From the data below, return the exact lines starting at the line containing "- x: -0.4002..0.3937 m" and ending at the line containing "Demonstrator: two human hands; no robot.", both included, and nothing else.

### DATASET EXCERPT:
..............................

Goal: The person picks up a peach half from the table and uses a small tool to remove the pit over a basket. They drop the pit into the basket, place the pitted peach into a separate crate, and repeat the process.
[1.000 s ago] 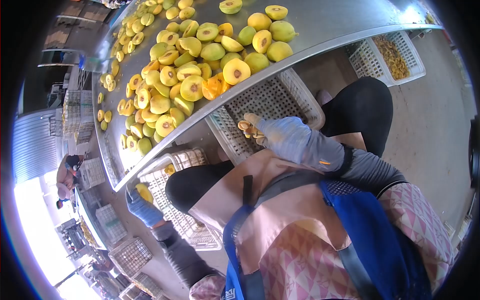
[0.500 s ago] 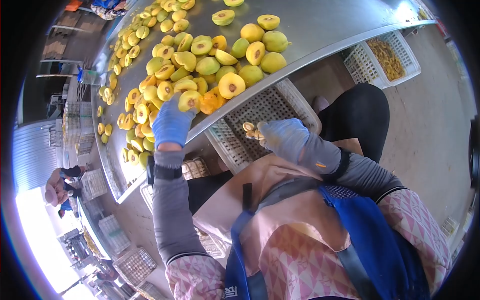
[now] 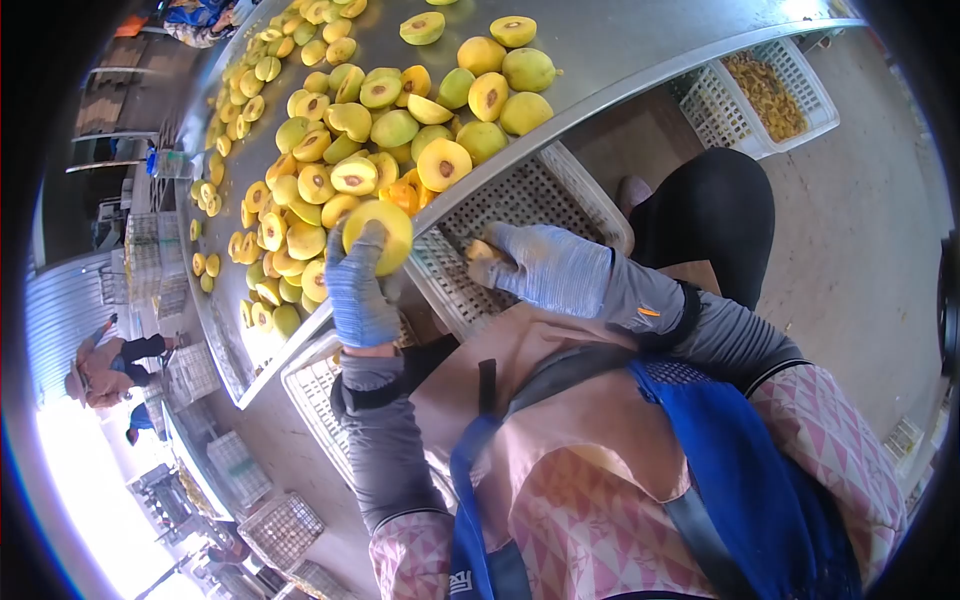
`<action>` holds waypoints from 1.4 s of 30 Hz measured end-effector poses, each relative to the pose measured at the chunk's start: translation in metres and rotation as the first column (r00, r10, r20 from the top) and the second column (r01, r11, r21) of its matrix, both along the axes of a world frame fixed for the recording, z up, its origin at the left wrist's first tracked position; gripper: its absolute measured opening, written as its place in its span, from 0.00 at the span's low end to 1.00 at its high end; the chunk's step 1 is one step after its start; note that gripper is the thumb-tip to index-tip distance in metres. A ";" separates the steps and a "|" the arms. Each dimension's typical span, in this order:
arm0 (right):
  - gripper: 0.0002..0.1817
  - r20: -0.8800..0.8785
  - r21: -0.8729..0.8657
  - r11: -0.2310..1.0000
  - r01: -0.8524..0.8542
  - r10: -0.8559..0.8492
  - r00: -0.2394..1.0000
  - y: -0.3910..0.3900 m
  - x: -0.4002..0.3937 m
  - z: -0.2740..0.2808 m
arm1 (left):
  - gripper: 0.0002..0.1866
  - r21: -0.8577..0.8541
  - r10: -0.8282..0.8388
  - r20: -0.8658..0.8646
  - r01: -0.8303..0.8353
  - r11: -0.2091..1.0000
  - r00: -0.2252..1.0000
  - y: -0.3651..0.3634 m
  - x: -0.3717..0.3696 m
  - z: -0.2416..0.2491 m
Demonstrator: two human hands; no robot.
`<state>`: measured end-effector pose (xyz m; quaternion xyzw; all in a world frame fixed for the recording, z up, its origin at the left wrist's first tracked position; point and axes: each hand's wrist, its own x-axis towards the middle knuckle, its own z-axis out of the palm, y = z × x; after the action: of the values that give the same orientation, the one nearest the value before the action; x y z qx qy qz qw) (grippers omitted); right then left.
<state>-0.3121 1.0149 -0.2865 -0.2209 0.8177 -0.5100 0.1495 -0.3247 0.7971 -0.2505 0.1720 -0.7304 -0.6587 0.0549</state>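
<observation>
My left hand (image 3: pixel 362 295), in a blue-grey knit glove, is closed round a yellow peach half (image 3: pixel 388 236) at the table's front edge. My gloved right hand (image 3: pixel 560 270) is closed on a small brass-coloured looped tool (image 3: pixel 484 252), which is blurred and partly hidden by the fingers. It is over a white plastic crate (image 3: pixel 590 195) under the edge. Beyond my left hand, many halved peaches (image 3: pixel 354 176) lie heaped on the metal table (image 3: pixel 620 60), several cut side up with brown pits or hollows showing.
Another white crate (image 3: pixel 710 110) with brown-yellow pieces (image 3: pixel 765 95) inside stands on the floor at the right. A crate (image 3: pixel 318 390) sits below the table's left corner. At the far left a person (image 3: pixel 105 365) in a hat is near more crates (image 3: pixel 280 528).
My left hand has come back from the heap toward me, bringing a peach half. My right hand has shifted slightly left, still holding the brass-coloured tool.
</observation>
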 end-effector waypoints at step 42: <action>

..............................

### PROBLEM SOLUTION:
  - x: -0.4002..0.3937 m
  - z: -0.2740..0.2808 m
arm1 (left):
  - gripper: 0.0002..0.1866
  - r21: -0.8577..0.8541
  - r10: -0.8282..0.8388
  - r20: -0.8658..0.8646
  - r01: -0.8303..0.8353
  - r11: -0.2091..1.0000
  - r00: -0.2252..1.0000
  - y: -0.3651..0.3634 m
  - x: -0.3717..0.3696 m
  - z: -0.2416..0.2491 m
Demonstrator: two human hands; no robot.

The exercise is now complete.